**Data**:
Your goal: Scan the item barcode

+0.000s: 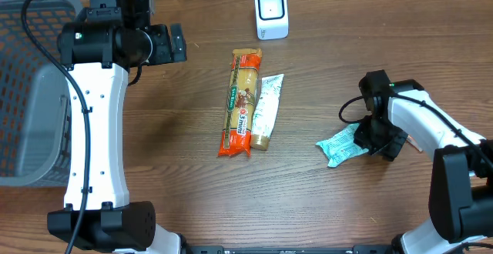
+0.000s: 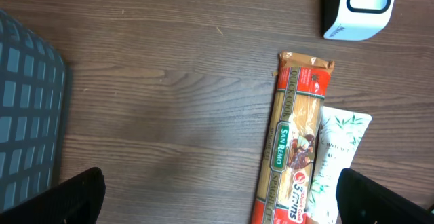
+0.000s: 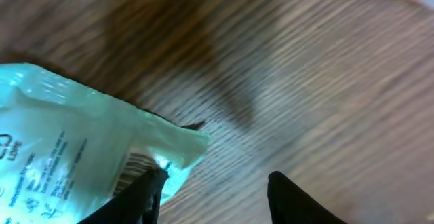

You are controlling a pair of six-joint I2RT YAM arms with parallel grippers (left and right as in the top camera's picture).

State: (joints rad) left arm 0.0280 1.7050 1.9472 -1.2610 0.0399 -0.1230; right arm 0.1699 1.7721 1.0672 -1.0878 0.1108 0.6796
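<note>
By rt pincer [image 1: 379, 140]: green pkt [image 1: 341, 145] flat, long axis left-right, slightly skewed.

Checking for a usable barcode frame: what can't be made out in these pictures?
- Teal packet barcode: blurred in the right wrist view, partly behind one finger of the right gripper; too small overhead.
- Spaghetti pack and white tube: lower ends cut off by the bottom edge of the left wrist view; print too small overhead.
- Scanner: cut off by the top edge of the left wrist view.
</note>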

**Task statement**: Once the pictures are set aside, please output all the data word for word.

**Solution to this problem**:
Your goal: Scan the item barcode

+0.000s: 
+0.000s: 
+0.000s: 

You are controlling a pair of six-joint I2RT YAM arms with parallel grippers (left and right as in the top camera's picture).

State: (joints rad) left arm 0.0280 1.7050 1.9472 -1.2610 0.0399 -0.1230; right arm 0.1699 1.7721 1.0672 -1.0878 0.1108 0.6796
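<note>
By rt pincer [image 1: 379, 140]: green pkt [image 1: 341, 145] flat, long axis left-right, slightly skewed.

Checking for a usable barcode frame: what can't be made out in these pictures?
- Teal packet barcode: blurred in the right wrist view, partly behind one finger of the right gripper; too small overhead.
- Spaghetti pack and white tube: lower ends cut off by the bottom edge of the left wrist view; print too small overhead.
- Scanner: cut off by the top edge of the left wrist view.
</note>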

The exercise is now finished.